Data for processing:

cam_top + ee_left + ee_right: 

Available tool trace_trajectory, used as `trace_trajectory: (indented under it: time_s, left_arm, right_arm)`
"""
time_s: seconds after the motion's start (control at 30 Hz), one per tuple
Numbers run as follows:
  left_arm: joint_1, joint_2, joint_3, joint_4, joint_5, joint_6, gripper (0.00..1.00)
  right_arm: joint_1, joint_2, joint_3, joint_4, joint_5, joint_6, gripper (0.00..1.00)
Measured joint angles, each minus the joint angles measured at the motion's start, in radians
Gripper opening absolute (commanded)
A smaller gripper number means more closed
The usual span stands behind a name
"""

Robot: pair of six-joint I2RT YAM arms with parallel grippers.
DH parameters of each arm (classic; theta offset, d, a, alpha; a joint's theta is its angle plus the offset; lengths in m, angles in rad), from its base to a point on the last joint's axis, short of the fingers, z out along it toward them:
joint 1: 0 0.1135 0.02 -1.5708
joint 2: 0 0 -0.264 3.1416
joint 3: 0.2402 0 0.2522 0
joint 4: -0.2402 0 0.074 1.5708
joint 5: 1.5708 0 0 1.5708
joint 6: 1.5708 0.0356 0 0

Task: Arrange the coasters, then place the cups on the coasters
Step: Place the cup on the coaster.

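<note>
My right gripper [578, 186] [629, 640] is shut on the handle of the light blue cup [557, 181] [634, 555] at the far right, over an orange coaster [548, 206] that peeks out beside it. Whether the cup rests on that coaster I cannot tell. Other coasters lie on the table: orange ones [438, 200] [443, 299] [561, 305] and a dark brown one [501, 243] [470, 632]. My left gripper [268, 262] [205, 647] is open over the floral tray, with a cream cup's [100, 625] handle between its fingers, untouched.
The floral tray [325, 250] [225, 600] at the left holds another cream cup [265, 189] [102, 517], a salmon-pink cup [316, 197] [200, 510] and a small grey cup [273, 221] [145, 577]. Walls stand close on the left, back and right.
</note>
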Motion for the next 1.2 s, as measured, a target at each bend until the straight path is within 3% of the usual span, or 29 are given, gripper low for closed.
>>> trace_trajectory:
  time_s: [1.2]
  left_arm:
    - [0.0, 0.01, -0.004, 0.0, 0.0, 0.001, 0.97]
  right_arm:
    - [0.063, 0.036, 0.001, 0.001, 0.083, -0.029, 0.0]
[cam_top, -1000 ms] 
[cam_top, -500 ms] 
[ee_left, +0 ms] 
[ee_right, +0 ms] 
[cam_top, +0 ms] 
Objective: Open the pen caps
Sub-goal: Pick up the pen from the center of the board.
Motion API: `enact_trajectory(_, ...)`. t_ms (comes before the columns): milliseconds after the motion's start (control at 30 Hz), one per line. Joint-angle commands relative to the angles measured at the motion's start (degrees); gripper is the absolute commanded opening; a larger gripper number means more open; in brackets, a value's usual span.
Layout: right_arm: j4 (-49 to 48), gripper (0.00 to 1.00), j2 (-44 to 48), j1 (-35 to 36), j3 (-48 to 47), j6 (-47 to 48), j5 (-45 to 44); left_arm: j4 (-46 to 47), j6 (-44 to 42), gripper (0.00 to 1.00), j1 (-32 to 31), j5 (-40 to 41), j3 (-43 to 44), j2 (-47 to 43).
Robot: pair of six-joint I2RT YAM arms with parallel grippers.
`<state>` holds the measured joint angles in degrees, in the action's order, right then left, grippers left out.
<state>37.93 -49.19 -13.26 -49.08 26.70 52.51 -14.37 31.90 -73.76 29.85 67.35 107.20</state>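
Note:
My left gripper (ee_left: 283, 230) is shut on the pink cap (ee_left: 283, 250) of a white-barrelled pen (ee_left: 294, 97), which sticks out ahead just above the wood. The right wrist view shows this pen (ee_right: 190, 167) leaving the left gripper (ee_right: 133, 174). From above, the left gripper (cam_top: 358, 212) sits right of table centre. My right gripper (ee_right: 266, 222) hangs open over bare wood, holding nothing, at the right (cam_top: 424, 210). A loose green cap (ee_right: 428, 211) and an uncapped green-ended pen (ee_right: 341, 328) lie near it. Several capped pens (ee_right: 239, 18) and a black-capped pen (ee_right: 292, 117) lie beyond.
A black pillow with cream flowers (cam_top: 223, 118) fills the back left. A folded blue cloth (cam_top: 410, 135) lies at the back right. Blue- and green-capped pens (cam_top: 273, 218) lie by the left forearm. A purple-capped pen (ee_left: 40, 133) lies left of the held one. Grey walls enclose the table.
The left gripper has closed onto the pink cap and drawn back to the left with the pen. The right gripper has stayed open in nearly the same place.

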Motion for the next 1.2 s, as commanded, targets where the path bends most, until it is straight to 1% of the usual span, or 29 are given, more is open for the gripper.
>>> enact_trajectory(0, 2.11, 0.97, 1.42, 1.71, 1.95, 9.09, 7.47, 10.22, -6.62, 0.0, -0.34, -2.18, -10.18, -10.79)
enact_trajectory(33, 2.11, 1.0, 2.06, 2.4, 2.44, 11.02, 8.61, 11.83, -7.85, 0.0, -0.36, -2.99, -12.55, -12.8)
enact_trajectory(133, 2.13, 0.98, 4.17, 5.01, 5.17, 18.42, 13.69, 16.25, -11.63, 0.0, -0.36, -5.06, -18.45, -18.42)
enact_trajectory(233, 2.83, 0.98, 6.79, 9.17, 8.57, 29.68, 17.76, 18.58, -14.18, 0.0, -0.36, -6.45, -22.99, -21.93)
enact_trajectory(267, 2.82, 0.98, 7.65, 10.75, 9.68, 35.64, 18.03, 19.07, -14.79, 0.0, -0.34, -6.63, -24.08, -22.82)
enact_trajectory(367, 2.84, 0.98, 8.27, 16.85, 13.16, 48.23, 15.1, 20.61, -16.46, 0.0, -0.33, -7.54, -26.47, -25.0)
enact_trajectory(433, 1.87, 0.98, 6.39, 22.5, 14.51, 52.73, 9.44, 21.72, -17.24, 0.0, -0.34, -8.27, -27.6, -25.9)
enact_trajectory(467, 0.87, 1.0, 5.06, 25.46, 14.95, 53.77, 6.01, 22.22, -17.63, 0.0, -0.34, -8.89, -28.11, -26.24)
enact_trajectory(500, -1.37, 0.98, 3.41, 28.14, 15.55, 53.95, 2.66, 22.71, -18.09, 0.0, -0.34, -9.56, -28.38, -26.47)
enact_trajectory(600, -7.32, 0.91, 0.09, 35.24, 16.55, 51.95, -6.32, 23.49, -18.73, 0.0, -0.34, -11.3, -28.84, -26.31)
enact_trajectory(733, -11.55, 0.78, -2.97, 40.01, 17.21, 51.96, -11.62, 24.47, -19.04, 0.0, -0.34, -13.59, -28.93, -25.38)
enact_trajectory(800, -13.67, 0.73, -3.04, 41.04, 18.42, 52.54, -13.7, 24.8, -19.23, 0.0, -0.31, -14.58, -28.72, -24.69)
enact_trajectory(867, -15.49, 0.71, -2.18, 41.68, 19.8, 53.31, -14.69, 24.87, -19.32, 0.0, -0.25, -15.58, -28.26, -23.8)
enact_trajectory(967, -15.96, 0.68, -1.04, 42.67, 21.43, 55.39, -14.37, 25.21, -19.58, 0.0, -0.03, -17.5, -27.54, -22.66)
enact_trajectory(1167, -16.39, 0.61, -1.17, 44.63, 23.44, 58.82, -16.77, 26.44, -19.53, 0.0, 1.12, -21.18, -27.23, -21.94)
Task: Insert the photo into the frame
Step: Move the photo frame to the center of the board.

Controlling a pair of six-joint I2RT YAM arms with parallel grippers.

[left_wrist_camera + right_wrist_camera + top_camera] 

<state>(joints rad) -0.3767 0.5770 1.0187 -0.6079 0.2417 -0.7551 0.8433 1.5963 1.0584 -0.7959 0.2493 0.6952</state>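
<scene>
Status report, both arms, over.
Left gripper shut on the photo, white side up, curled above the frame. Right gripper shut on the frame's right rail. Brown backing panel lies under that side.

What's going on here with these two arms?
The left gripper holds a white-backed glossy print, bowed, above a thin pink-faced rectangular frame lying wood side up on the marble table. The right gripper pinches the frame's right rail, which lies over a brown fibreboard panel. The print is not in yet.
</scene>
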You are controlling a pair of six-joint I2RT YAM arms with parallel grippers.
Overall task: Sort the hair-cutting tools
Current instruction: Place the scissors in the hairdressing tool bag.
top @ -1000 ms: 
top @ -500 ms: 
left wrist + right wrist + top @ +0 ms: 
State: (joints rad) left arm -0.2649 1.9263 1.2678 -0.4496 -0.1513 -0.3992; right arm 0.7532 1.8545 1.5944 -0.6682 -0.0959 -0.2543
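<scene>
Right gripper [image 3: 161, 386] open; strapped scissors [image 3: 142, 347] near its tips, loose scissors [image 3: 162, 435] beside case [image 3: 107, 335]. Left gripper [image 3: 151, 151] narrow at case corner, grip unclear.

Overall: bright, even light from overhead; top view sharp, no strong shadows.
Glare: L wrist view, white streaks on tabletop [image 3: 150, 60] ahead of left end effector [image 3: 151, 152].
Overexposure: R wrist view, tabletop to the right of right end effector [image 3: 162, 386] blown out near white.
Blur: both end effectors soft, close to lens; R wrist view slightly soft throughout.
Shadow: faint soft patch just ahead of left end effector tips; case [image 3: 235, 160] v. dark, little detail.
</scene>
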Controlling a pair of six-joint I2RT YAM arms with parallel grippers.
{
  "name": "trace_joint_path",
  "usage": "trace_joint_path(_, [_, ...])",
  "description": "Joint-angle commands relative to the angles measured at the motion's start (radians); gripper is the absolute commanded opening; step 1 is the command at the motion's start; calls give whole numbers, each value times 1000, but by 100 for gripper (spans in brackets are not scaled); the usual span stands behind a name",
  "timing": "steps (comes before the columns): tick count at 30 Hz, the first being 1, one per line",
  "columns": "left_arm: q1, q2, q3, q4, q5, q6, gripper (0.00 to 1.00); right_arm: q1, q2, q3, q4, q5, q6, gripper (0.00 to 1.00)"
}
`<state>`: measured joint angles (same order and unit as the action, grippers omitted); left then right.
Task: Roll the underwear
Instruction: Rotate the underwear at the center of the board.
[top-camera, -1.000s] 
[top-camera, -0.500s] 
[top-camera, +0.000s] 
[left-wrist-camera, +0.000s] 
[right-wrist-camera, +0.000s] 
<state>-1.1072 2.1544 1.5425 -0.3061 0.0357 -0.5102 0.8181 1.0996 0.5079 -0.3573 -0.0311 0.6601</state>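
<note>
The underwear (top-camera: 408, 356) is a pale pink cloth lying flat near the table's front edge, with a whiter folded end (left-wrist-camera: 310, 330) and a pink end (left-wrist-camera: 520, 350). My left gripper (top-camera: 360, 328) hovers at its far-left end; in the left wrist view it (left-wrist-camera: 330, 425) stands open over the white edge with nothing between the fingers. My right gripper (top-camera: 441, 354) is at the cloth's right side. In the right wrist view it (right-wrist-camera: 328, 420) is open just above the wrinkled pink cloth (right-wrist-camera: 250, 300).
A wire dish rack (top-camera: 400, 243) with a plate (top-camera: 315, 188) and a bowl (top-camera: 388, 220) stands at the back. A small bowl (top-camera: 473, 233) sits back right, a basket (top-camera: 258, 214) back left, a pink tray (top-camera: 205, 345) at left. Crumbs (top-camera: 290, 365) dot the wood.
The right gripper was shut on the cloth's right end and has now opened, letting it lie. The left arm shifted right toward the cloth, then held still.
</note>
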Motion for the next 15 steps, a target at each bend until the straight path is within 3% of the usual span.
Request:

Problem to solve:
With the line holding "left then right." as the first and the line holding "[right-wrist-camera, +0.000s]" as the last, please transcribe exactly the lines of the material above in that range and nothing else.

Answer box:
`<state>`: measured joint angles (same order and unit as the action, grippers omitted); left then right.
Task: Roll the underwear
Instruction: Rotate the underwear at the center of the board.
[top-camera, -1.000s] 
[top-camera, -0.500s] 
[top-camera, +0.000s] 
[left-wrist-camera, +0.000s] 
[right-wrist-camera, +0.000s] 

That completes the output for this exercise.